● PROMPT: Copy out the data below as written; omit any images.

● DATA:
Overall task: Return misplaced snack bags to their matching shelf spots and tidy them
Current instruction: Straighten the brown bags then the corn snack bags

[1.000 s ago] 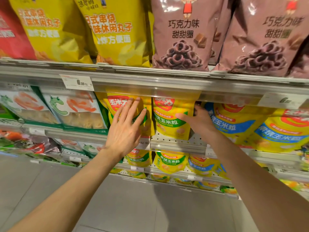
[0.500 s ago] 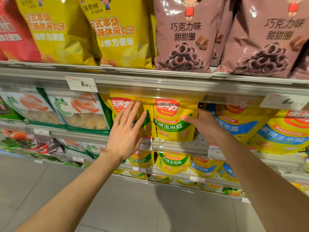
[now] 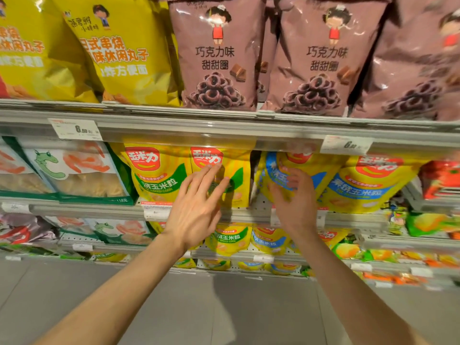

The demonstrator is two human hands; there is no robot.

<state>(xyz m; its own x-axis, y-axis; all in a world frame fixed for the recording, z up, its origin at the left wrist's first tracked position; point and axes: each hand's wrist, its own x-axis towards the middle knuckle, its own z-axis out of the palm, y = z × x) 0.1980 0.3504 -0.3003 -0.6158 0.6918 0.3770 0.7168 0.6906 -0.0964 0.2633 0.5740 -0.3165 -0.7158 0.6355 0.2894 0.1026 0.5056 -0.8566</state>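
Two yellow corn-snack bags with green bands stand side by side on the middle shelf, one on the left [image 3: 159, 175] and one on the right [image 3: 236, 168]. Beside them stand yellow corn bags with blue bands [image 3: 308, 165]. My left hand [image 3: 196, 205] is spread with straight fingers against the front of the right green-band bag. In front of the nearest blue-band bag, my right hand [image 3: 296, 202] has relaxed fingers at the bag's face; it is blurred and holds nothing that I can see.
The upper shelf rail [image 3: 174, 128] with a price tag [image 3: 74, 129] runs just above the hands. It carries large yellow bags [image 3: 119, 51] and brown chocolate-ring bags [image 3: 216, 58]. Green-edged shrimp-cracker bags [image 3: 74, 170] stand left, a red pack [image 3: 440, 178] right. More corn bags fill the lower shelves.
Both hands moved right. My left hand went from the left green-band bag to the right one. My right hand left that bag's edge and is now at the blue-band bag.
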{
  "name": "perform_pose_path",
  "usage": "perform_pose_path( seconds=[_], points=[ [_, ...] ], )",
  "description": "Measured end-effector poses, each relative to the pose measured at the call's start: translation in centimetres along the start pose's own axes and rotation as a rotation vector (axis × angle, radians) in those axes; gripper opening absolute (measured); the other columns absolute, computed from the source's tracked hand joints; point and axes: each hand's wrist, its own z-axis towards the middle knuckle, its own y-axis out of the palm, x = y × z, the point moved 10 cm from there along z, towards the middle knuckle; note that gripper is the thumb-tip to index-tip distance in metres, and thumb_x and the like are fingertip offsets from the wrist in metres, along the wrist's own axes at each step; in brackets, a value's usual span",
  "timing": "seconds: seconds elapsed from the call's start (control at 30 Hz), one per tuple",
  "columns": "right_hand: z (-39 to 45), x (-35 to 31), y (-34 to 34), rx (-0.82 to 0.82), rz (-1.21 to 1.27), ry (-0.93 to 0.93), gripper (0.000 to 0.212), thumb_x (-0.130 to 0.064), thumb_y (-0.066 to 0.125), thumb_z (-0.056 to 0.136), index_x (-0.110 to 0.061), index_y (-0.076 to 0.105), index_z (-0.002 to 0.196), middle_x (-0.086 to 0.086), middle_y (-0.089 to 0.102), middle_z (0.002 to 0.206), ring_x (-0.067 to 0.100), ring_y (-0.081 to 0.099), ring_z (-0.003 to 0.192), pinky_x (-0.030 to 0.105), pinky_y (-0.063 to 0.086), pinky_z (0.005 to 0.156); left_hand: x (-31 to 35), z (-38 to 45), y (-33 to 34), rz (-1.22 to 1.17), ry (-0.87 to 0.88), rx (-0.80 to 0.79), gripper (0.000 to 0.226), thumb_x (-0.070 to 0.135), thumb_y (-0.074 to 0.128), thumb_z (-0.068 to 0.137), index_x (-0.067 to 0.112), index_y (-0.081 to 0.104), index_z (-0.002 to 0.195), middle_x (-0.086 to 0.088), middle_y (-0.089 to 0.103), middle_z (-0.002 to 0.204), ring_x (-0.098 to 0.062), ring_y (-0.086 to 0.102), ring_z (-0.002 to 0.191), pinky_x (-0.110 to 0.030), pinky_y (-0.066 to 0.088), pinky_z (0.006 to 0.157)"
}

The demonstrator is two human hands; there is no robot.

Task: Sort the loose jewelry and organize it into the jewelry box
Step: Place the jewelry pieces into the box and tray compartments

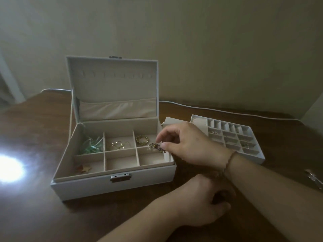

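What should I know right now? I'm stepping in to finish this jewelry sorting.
Right hand pinches a small dark-and-gold piece over the jewelry box, at its right-hand compartments.
Left hand rests on the table, fingers curled; contents unclear.
Done: green piece, gold earrings, gold ring, star sit in compartments.
Left: drop this piece; two front compartments empty. Removable tray sits right of the box.

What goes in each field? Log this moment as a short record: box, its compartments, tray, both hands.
box: jewelry box, lid open
back row: green piece, gold earrings, gold ring
front row: star pieces at left
tray: divided tray on table, right of box
right hand: pinches dark jewelry piece over box's right side
left hand: on table, grip unclear
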Motion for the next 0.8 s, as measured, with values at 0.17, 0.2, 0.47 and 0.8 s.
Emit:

● RESPONSE:
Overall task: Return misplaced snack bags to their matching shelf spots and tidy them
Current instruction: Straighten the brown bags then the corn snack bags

[1.000 s ago] 
[0.500 s ago] 
[now] 

The demonstrator is two human hands; there is no robot.

<state>(xyz m; its own x-axis, y-axis; all in a world frame fixed for the recording, z up, its origin at the left wrist's first tracked position; point and axes: each hand's wrist, its own x-axis towards the middle knuckle, its own z-axis out of the palm, y = z × x) 0.1980 0.3504 -0.3003 -0.6158 0.6918 0.3770 0.7168 0.6906 -0.0964 0.2633 0.5740 -0.3165 -0.7158 0.6355 0.2894 0.1026 0.5056 -0.8566</state>
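Two yellow corn-snack bags with green bands stand side by side on the middle shelf, one on the left [image 3: 159, 175] and one on the right [image 3: 236, 168]. Beside them stand yellow corn bags with blue bands [image 3: 308, 165]. My left hand [image 3: 196, 205] is spread with straight fingers against the front of the right green-band bag. In front of the nearest blue-band bag, my right hand [image 3: 296, 202] has relaxed fingers at the bag's face; it is blurred and holds nothing that I can see.
The upper shelf rail [image 3: 174, 128] with a price tag [image 3: 74, 129] runs just above the hands. It carries large yellow bags [image 3: 119, 51] and brown chocolate-ring bags [image 3: 216, 58]. Green-edged shrimp-cracker bags [image 3: 74, 170] stand left, a red pack [image 3: 440, 178] right. More corn bags fill the lower shelves.
Both hands moved right. My left hand went from the left green-band bag to the right one. My right hand left that bag's edge and is now at the blue-band bag.
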{
  "name": "perform_pose_path",
  "usage": "perform_pose_path( seconds=[_], points=[ [_, ...] ], )",
  "description": "Measured end-effector poses, each relative to the pose measured at the call's start: translation in centimetres along the start pose's own axes and rotation as a rotation vector (axis × angle, radians) in those axes; gripper opening absolute (measured); the other columns absolute, computed from the source's tracked hand joints; point and axes: each hand's wrist, its own z-axis towards the middle knuckle, its own y-axis out of the palm, x = y × z, the point moved 10 cm from there along z, towards the middle knuckle; note that gripper is the thumb-tip to index-tip distance in metres, and thumb_x and the like are fingertip offsets from the wrist in metres, along the wrist's own axes at each step; in brackets, a value's usual span",
  "timing": "seconds: seconds elapsed from the call's start (control at 30 Hz), one per tuple",
  "columns": "right_hand: z (-39 to 45), x (-35 to 31), y (-34 to 34), rx (-0.82 to 0.82), rz (-1.21 to 1.27), ry (-0.93 to 0.93), gripper (0.000 to 0.212), thumb_x (-0.130 to 0.064), thumb_y (-0.066 to 0.125), thumb_z (-0.056 to 0.136), index_x (-0.110 to 0.061), index_y (-0.076 to 0.105), index_z (-0.002 to 0.196), middle_x (-0.086 to 0.086), middle_y (-0.089 to 0.102), middle_z (0.002 to 0.206), ring_x (-0.067 to 0.100), ring_y (-0.081 to 0.099), ring_z (-0.003 to 0.192), pinky_x (-0.030 to 0.105), pinky_y (-0.063 to 0.086), pinky_z (0.005 to 0.156); left_hand: x (-31 to 35), z (-38 to 45), y (-33 to 34), rz (-1.22 to 1.17), ry (-0.87 to 0.88), rx (-0.80 to 0.79), gripper (0.000 to 0.226), thumb_x (-0.070 to 0.135), thumb_y (-0.074 to 0.128), thumb_z (-0.068 to 0.137), index_x (-0.067 to 0.112), index_y (-0.081 to 0.104), index_z (-0.002 to 0.195), middle_x (-0.086 to 0.088), middle_y (-0.089 to 0.103), middle_z (-0.002 to 0.204), ring_x (-0.098 to 0.062), ring_y (-0.086 to 0.102), ring_z (-0.002 to 0.191), pinky_x (-0.110 to 0.030), pinky_y (-0.066 to 0.088), pinky_z (0.006 to 0.157)"
}

The demonstrator is two human hands; there is no robot.

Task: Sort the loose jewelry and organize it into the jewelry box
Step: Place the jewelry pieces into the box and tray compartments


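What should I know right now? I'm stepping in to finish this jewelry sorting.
Right hand pinches a small dark-and-gold piece over the jewelry box, at its right-hand compartments.
Left hand rests on the table, fingers curled; contents unclear.
Done: green piece, gold earrings, gold ring, star sit in compartments.
Left: drop this piece; two front compartments empty. Removable tray sits right of the box.

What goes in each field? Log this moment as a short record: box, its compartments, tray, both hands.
box: jewelry box, lid open
back row: green piece, gold earrings, gold ring
front row: star pieces at left
tray: divided tray on table, right of box
right hand: pinches dark jewelry piece over box's right side
left hand: on table, grip unclear
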Motion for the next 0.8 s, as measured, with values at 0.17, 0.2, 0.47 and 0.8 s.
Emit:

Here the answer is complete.